The TARDIS brakes groaned.

“No, no, no, no, no, _no!”_

The light flared out at the same time as the TARDIS landed.

“Where have you taken me?” he shouted.  “If you're trying to make a point, I'm not listening!  I don't want to change again.   _Never again!_  I can't keep on being somebody else!”

It was too much.  Too, too much.  He couldn’t lose it all again.  He was done.  Couldn’t he just be done?  

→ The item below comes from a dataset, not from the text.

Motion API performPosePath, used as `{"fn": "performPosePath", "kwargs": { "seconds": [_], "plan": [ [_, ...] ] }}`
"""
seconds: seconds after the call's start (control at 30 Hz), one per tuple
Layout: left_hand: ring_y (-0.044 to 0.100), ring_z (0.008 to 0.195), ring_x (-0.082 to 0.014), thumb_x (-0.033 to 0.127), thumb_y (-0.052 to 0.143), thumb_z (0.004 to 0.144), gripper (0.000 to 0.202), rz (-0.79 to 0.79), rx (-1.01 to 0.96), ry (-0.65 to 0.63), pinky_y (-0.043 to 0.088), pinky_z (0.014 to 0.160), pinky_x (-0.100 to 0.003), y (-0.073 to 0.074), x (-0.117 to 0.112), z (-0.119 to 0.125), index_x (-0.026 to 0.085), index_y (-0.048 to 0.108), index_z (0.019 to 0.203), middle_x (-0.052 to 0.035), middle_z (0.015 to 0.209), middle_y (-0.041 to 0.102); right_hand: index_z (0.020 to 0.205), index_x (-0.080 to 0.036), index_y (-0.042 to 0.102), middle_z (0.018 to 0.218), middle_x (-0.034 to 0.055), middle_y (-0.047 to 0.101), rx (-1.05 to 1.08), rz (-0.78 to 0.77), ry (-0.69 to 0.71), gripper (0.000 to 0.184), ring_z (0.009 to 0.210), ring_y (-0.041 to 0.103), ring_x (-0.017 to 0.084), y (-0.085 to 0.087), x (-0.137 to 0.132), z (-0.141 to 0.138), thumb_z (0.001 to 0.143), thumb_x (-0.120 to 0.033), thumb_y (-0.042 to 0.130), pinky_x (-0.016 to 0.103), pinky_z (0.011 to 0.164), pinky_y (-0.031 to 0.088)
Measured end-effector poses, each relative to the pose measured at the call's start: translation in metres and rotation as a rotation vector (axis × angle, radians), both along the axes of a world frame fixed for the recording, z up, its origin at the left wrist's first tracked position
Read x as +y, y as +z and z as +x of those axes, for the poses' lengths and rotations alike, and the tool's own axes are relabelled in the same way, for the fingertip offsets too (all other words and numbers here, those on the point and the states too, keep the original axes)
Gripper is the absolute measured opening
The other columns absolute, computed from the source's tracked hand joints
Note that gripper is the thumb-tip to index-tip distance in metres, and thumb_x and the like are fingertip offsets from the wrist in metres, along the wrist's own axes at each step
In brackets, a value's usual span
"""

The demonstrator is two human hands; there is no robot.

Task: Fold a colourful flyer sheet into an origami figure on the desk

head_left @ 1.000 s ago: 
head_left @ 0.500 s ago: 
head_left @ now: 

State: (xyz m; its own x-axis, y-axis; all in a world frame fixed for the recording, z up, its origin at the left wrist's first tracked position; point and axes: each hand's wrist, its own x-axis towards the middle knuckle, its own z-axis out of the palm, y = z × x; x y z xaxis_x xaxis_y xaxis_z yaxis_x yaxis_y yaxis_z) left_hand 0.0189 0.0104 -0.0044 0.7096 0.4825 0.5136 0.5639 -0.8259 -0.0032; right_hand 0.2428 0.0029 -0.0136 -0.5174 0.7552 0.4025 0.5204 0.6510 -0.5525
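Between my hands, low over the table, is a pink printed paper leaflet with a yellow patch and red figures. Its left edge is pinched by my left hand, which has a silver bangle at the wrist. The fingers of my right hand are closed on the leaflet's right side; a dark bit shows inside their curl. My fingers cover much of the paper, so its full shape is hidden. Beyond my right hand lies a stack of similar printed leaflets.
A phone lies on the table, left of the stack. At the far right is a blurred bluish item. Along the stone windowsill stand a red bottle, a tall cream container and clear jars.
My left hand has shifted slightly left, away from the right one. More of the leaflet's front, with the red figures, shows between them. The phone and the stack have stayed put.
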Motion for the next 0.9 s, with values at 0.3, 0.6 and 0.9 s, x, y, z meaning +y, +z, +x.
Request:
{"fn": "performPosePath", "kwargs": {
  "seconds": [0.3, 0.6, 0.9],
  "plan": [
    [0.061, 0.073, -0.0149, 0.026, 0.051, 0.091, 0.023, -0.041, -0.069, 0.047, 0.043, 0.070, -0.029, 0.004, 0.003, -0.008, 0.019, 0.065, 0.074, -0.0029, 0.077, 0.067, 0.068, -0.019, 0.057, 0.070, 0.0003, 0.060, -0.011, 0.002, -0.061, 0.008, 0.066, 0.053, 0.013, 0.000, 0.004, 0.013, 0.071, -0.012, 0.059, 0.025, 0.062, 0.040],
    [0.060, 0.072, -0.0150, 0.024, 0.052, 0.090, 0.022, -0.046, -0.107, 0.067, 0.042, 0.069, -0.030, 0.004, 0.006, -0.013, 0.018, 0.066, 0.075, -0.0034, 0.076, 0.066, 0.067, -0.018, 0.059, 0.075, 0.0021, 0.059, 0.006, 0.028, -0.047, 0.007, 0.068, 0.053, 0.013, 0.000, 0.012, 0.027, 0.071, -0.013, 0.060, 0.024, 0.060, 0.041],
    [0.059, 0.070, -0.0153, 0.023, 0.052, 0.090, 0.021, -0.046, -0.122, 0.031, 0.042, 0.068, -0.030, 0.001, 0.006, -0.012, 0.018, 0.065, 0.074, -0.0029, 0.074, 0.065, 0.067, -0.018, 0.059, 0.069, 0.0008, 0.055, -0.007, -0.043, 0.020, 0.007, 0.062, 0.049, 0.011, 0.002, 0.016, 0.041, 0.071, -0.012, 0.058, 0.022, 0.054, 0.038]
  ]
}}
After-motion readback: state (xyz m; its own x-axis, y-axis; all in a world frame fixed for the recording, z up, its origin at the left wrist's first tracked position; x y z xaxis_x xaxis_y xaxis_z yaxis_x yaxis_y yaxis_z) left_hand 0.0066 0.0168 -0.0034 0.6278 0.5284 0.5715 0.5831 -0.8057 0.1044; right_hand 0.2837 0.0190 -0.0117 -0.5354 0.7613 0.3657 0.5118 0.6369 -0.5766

“Wherever it is, I'm staying.”

The Doctor stumbled out of the door into a blizzard, another searing flare of energy instantly trying to take him over as he fell to his knees.

 _“No!”_  He thrust his hands into the snow, the light shuttering out again with a hiss.

“I _will not change!”_

Suddenly, he heard a deep voice in the distance, carrying over the wind, grumbling and half-shouting about something he couldn’t quite hear.

“Hello?” he called. “Is someone there?”

A figure was advancing through the snow, he couldn’t make it out at first through the blizzard—

“...am I even doing here?  This is not what I programmed!”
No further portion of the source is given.